Éditorial

 

 

 

Ayant été élu en 1995 au sein de cette association de quartier, le temps est venu pour moi de jeter un œil dans le rétroviseur. 50 ans de bénévolat dans diverses associations, bientôt 28 dans cette association de quartier dans laquelle j’ai été successivement secrétaire adjoint, puis secrétaire, puis vice président pendant 8 ans et, pour finir président pendant 9 ans alors que je m’étais promis de ne pas rester autant d’années que le précédent président qui, lui aussi, avait fait un "contrat" de neuf ans. Mais les promesses, qu’elles soient associatives ou bien électorales, c’est bien connu, n’engagent que ceux qui veulent bien y croire.
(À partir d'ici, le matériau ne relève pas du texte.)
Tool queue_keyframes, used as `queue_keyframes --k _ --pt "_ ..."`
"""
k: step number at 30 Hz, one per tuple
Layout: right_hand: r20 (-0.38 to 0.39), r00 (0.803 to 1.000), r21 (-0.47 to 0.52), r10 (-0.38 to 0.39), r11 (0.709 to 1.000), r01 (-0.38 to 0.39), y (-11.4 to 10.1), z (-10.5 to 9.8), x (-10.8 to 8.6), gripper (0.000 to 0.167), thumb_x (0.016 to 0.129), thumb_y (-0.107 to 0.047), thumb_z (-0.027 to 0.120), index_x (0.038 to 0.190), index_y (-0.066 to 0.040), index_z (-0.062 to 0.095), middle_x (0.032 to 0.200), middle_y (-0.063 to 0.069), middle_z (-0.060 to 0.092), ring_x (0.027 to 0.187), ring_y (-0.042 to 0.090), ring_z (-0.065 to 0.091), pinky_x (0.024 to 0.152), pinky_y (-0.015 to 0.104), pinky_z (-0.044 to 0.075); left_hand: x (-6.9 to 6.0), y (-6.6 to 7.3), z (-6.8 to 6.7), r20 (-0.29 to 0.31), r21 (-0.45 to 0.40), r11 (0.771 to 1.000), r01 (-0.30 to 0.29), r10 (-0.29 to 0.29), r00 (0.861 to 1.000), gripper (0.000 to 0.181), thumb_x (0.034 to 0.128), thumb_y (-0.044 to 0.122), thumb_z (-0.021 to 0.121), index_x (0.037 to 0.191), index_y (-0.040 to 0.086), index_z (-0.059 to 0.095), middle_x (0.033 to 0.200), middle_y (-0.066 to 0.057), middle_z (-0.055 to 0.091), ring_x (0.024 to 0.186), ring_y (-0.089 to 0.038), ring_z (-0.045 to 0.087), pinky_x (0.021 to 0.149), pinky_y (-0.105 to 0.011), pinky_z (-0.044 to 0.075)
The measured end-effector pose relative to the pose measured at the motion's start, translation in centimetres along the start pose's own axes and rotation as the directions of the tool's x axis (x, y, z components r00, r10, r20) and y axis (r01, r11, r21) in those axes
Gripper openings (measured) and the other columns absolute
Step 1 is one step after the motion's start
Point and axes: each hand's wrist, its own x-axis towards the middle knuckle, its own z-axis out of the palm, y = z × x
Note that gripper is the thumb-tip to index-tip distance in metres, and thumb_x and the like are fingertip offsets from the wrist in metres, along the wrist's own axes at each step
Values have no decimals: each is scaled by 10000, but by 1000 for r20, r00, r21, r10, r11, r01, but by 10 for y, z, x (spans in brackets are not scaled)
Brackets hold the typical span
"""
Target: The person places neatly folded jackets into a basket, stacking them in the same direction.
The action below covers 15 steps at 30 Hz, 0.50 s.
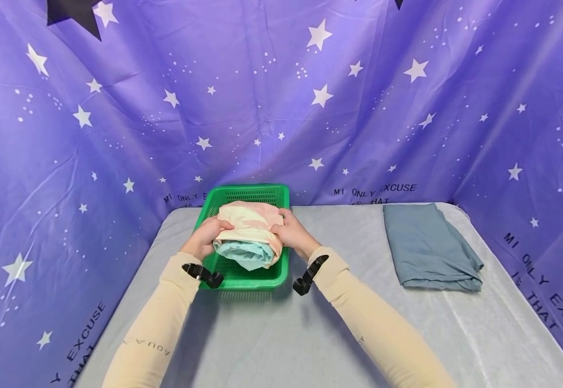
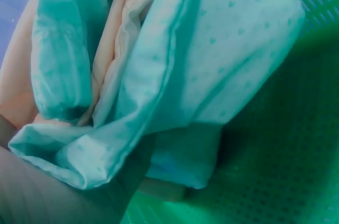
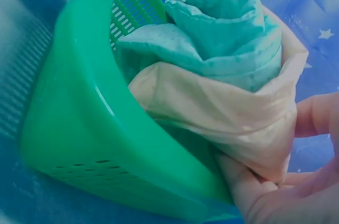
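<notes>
A rolled bundle of cloth (image 1: pixel 249 218), pink and cream outside with mint green inside, is held at the green plastic basket (image 1: pixel 283 276). My left hand (image 1: pixel 206 237) grips its left side, thumb on top. On the opposite side my right hand (image 1: pixel 294 234) pinches the cloth between thumb and fingers. In the left wrist view, the mint fabric (image 2: pixel 238 38) has a small printed pattern and a loose fold hanging near the hand. The right wrist view shows the mint roll (image 3: pixel 228 28) wrapped in the cream-pink layer (image 3: pixel 212 99), beside the basket rim (image 3: pixel 90 65).
A folded blue-grey cloth (image 1: pixel 429 248) lies at the right of the table, which has a light grey cover (image 1: pixel 339 323). Behind and at both sides hangs a purple curtain (image 1: pixel 262 97) with white stars. The basket stands near the table's back edge.
</notes>
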Motion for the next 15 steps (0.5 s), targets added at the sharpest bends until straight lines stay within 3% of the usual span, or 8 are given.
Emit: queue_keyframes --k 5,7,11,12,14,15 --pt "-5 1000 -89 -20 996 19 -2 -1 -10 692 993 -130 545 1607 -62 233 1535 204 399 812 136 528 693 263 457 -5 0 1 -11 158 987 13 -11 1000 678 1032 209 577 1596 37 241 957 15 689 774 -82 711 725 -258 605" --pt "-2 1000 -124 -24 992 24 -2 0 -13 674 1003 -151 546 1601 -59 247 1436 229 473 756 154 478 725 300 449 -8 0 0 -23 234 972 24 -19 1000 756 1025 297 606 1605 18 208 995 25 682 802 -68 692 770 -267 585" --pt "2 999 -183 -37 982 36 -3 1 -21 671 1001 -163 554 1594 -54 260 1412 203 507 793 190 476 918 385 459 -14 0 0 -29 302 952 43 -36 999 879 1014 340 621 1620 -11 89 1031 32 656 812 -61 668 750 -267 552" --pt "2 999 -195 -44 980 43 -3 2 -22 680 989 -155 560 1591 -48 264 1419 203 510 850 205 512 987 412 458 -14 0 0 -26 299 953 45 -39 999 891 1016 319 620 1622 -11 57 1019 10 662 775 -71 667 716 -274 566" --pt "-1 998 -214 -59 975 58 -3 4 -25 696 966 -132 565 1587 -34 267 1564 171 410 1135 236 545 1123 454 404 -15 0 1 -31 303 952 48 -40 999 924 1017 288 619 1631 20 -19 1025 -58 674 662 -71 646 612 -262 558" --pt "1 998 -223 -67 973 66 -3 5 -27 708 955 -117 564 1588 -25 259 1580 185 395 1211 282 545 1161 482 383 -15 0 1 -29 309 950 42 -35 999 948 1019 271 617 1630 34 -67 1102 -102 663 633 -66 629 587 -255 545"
Cette décision est tout à fait personnelle et motivée par un constat qui me fait penser que nous sommes arrivés dans une période où notre association manque un peu de dynamisme et ronronne comme un vieux chat endormi au coin de la cheminée par un soir d’hiver un peu gris. Peut-être les années COVID ne sont-elles pas totalement étrangères à ce constat.

Pour remédier à cette situation, quoi de plus normal que de faire place à des idées nouvelles qui ne risquent qu’une chose : relancer la machine et attirer plus d’habitants du quartier à nos animations. Évidemment, qui dit idées nouvelles dit nouvelles personnes et, pour pousser le bouchon encore un peu plus loin, qui plus que les jeunes sont susceptibles d’avoir des idées nouvelles ? Non pas que les "anciens" (dont je fais partie, je ne jette la pierre à personne) ne soient plus "capables", mais comme nous avons eu la chance de recruter 4 nouveaux administrateurs aux dernières élections de 2021, pourquoi ne pas continuer sur cette belle lancée et profiter de cette élection pour rajeunir à nouveau notre équipe, le quartier regorgeant de têtes nouvelles (j’ai des preuves) moins blanches que les nôtres.

Quand on commence à douter de ses propres capacités, il faut éviter de s’accrocher comme une patelle à son rocher pour braver toutes les tempêtes et, si comme le dit si justement Aristote, célèbre philosophe grec de l’Antiquité, "le doute est le commencement de la sagesse", alors je me range aujourd’hui dans le camp des sages.